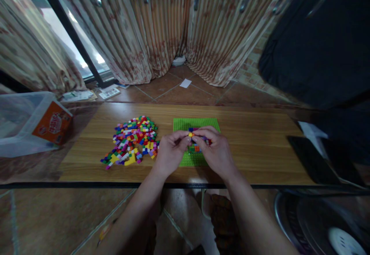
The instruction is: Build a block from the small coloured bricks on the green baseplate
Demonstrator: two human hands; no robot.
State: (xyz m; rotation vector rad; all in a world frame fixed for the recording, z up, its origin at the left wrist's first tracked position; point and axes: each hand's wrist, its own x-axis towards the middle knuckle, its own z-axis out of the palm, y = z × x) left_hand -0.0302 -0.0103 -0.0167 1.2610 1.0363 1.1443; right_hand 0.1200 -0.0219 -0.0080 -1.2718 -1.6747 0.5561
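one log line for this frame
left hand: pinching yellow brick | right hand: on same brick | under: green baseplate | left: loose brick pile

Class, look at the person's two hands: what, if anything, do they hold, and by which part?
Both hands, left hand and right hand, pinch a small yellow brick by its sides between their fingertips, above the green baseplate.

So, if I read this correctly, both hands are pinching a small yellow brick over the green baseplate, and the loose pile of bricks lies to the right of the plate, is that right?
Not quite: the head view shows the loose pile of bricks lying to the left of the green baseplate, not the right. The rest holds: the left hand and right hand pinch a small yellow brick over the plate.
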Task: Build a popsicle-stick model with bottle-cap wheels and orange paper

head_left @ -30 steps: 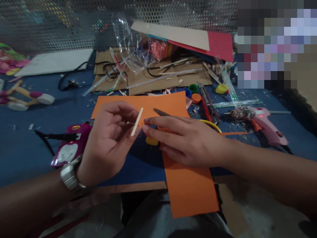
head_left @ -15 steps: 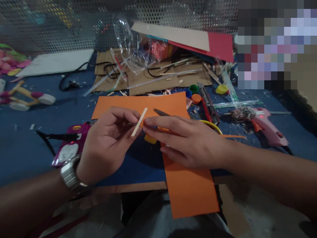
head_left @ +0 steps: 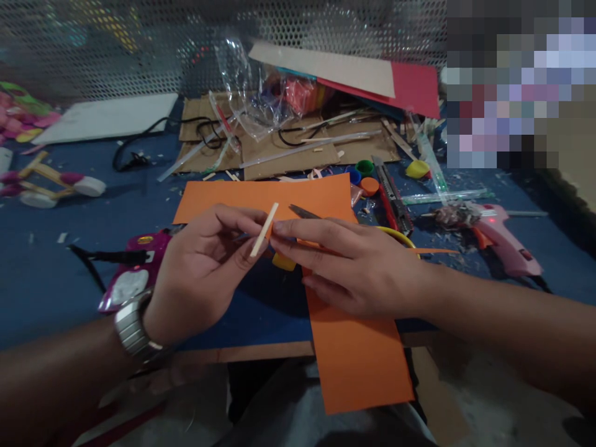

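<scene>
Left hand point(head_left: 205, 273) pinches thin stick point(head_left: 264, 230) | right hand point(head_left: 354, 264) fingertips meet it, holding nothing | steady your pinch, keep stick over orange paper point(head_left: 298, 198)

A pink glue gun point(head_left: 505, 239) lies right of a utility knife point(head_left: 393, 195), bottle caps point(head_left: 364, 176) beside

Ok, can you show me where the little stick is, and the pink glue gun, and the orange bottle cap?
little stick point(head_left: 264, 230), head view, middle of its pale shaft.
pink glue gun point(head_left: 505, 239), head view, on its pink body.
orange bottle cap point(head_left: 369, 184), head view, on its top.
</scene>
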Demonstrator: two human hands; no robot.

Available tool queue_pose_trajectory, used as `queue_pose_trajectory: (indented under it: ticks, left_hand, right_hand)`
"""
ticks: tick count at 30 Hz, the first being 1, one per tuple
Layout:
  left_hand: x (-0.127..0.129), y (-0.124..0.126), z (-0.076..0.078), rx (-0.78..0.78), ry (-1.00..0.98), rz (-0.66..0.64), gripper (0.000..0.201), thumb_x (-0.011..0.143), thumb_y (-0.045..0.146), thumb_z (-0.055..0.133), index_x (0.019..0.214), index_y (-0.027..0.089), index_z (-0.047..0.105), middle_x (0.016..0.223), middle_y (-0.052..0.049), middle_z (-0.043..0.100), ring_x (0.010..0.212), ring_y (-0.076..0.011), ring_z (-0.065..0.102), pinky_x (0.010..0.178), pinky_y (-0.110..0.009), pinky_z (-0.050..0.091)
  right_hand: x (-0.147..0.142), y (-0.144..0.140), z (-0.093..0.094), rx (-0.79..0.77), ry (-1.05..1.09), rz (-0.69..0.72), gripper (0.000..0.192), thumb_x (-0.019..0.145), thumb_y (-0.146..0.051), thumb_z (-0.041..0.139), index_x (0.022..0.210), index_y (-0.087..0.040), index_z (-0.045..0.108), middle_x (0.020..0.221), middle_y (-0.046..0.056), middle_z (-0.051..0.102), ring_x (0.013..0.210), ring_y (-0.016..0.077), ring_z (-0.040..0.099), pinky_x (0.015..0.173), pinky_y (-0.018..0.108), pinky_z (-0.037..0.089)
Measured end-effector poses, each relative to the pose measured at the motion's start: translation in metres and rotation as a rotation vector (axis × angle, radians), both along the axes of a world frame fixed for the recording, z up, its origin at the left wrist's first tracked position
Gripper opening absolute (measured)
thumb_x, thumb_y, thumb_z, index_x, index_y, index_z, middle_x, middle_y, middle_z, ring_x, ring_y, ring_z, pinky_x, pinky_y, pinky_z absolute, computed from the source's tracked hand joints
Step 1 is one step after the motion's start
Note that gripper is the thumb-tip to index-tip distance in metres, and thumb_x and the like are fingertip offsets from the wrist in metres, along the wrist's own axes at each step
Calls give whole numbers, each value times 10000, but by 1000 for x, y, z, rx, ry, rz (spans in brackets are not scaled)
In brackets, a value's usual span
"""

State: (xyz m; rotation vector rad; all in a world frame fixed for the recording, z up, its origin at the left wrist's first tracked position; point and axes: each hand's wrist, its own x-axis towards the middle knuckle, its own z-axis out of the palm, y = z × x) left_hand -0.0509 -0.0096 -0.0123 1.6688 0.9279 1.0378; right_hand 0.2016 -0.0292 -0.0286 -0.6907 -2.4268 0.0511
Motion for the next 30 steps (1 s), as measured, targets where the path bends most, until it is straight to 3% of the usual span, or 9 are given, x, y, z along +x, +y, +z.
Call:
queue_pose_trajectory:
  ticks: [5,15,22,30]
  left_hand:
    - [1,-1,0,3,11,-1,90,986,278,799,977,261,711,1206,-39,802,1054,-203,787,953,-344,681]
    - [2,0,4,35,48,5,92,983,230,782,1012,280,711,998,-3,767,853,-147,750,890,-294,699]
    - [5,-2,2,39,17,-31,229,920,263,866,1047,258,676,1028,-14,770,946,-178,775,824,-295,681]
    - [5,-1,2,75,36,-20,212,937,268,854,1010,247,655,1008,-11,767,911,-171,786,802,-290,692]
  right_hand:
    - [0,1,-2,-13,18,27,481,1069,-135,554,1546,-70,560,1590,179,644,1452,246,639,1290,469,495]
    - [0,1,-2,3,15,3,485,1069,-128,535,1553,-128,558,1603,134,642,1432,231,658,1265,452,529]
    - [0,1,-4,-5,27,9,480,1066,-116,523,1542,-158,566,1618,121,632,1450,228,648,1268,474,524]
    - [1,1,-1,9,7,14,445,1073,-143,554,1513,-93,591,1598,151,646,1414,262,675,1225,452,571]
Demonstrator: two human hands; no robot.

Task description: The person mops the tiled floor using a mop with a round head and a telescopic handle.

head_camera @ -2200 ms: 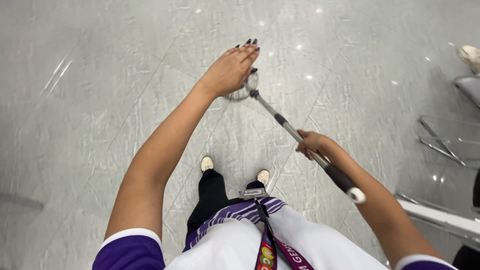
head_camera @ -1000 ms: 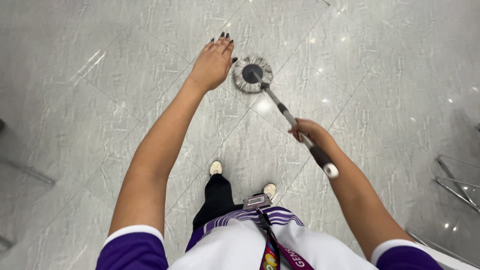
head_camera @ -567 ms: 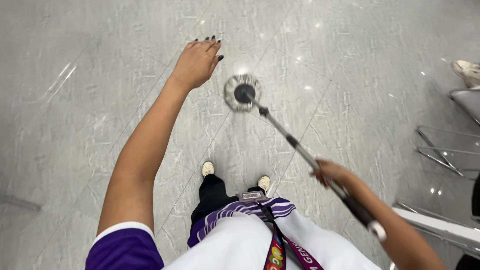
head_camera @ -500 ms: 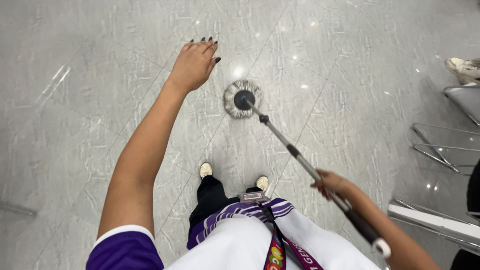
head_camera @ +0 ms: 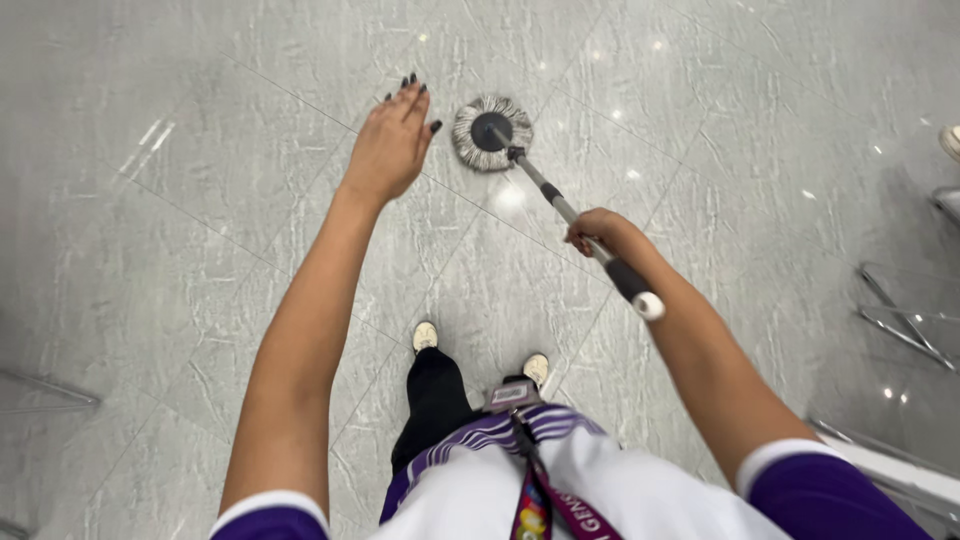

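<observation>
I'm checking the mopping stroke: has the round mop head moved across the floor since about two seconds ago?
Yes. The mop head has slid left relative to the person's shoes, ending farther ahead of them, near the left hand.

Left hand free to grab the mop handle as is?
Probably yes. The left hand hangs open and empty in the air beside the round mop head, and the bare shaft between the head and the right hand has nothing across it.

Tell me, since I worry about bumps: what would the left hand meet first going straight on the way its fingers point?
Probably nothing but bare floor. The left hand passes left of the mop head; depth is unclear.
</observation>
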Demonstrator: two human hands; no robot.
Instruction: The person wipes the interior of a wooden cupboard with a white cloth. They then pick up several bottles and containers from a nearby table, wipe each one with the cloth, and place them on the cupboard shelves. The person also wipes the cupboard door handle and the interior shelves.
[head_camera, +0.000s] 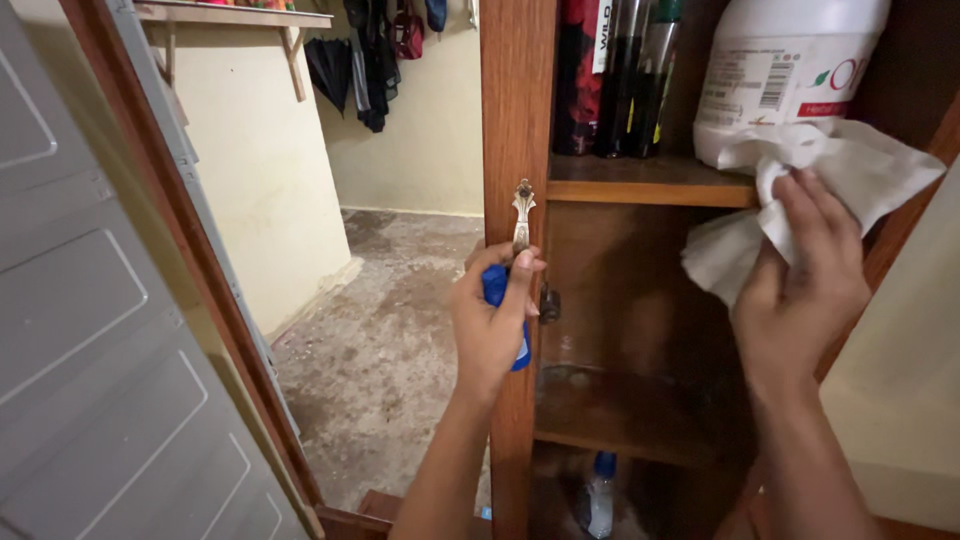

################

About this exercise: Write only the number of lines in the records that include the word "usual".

Answer to this problem: 2